Twenty minutes into Michael Mann’s theatrical debut feature, Thief (1981), James Caan storms into an office and aims a gun—expertly wielded—at the head of a sleazy Chicago schmuck who refuses to give him the time of day and confess to stealing the payoff money owed Caan from his jewelry fence. “I am the last guy in the world that you want to fuck with.” Caan delivers these lines slowly, quietly, precisely. His speech is oddly formal with no contractions—a Windy City dialectical eccentricity—that he delivers seamlessly. He’s ice cold—and he’s terrifying.
James Caan was a brute force. In a career that spanned seven decades in film and television, he brought an air of charged danger to his roles. He came from a long line of movie tough guys, residing on some middle ground between Lee Marvin and Charles Bronson of a prior generation and the method men of Harvey Keitel, Al Pacino, and Robert De Niro.
Caan’s background and private life activities enabled him to exude fierceness effortlessly. Born in the Bronx to a kosher butcher, Caan was raised in a lower middle-class family and grew up in Sunnyside, Queens, a neighborhood of Jews, Italians, Irish, and mobsters. Caan played football for Michigan State, contributing to his trim build, along with his time spent in Triple-A baseball. He transferred to Hofstra University on Long Island before dropping out and enrolling in Manhattan’s Neighborhood Playhouse for a year, then becoming a student of acting coach Wynn Handman. He rodeoed professionally for nine years. And he held a black belt in Gosuku-ryū, a type of karate. Caan was well stocked with physical activities to lend a note of veracity to his roles.
He is best known as Sonny, the unruly spawn of Don Vito Corleone in The Godfather (1972). He’s a brute in expensive suits, who fucks or fights anybody within striking distance. Just look at the way he behaves in a meeting with Don Corleone (Marlon Brando) and his attorney Tom Hagen (Robert Duvall) to discuss whether to sell heroin or not. He doesn’t say anything that gives him away as a slob but in the way he eats a handful of walnuts, picking them one at a time and popping them into his mouth in rapid succession, finishing his snack by dropping the shells in a tray and wiping his hands together with a flourish. Caan is the bright, bold hue in the multi-colored tapestry of Francis Ford Coppola’s film.
Two years later, Sonny would return in a flashback in The Godfather: Part II. He would also play one of his key roles in the Dostoyevsky riff, The Gambler, as Axel Freed—Columbia English professor by day, full-blown gambling addict by night.
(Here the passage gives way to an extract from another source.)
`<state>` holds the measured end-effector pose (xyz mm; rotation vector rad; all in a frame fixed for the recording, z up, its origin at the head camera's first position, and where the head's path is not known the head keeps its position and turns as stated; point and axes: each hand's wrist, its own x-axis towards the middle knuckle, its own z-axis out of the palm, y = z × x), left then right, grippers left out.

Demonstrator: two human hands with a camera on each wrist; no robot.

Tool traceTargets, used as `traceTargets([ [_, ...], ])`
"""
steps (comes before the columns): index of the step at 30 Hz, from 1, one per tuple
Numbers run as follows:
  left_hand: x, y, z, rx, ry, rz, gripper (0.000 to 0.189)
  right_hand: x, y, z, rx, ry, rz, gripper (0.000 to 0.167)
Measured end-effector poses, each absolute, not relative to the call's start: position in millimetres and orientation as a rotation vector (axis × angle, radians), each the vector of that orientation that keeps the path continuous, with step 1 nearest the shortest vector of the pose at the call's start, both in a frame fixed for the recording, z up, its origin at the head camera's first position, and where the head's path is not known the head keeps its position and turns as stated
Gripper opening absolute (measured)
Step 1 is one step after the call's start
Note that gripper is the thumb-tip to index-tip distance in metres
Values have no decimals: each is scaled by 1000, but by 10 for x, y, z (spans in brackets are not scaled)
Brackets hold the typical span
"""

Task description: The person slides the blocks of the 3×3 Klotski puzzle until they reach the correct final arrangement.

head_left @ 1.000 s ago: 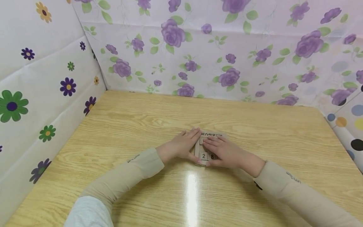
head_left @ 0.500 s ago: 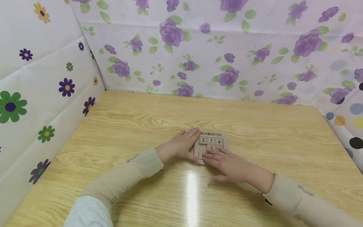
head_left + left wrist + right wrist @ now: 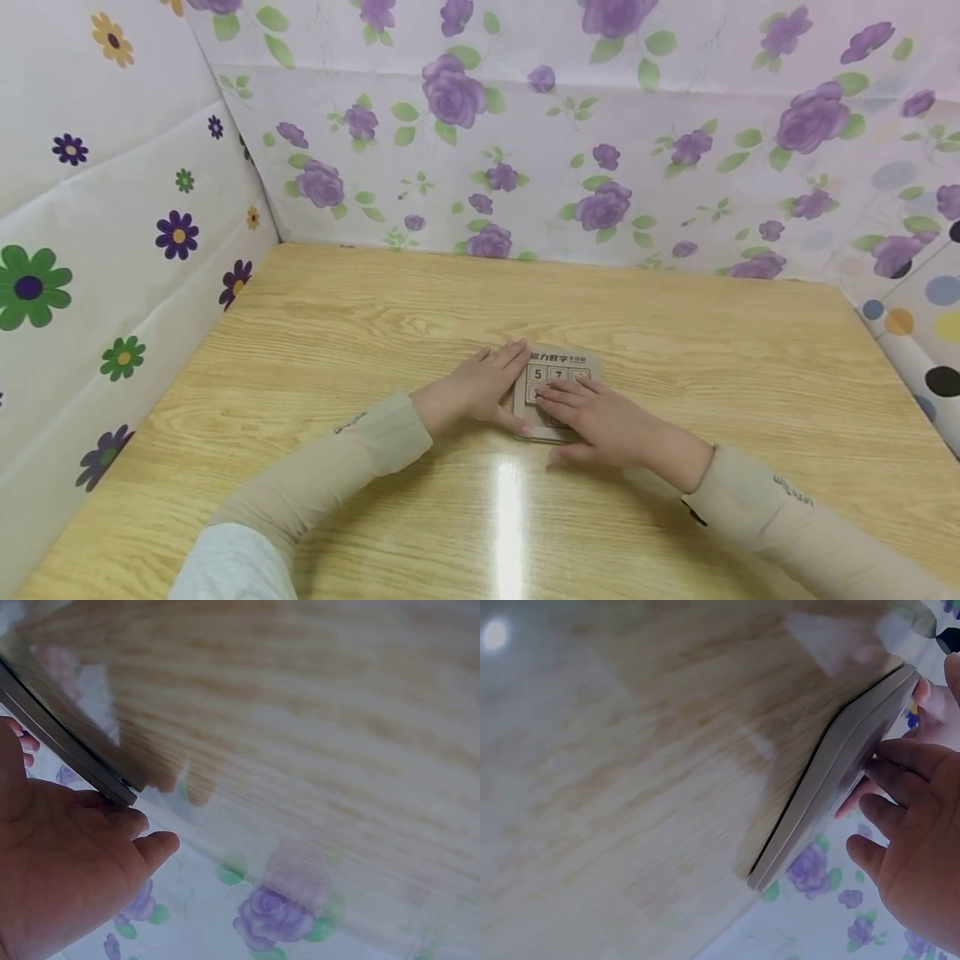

He’s introduced not by his appearance but by his voice—edgy, tense, dashing off orders and expletives. He’s in a gambling den, “Been playin’ the same fuckin’ bet all night,” a wound coil. Eyeing the cards in his hand at the table, half the buttons on his shirt are undone, exposing a wedge of chest hair. A shock of kinky curls accentuates his blocky head. Sleep-deprived weary yet still laser focused on the betting, he loses big time: $44,000. The rest of the movie, in a low simmering desperation, Axel wanders New York City, trying to scrounge up money to pay off his bookie, including using another dealer for a major bet.
The machismo here is different; it’s mixed in with the everyday life in the city. There’s a glaze of casualness to his recklessness, for he has a support system of wealth and family, even with the threat from organized crime. It isn’t real to him though; the compulsion to gamble and the possibility of winning with so much at risk is. That’s what makes him feel alive.
Thief pairs well with The Gambler. As indicated by their titles, both are about people that exist by their actions. Frank, the professional that busts vaults for jewels, is Caan’s best role. His barely suppressed anger and aggression are in their purest forms. He doesn’t back down from anybody, including agents of bureaucratic institutions. Just like the way he convinces a bank teller (James Woods) to give his mom a loan—with force—in The Gambler, Frank unleashes when a woman at the adoption agency denies him a child because of his prison background. Caan excels in such moments. His indignation rises over the course of the scene, as he makes a scene, ending by mocking her tone and slamming his hand on her desk before leaving.
Thief’s cornerstone scene, a conversation between Jessie (Tuesday Weld) and Frank at a diner, lays out his whole life story. Frank presents her with the postcard that he carries with him, signifying all that he wants on this earth. And when he explains how he survived an eleven-year prison sentence, Frank says “You gotta get to where nothin’ means nothin.’” It’s this attitude that he must adopt again to survive the men trying to kill him. By the end, after making up for lost time and then summarily stripped of everything he’s worked for, he’s walking down an endless sidewalk. It’s the image of Caan the actor that lingers: straight, direct, alone.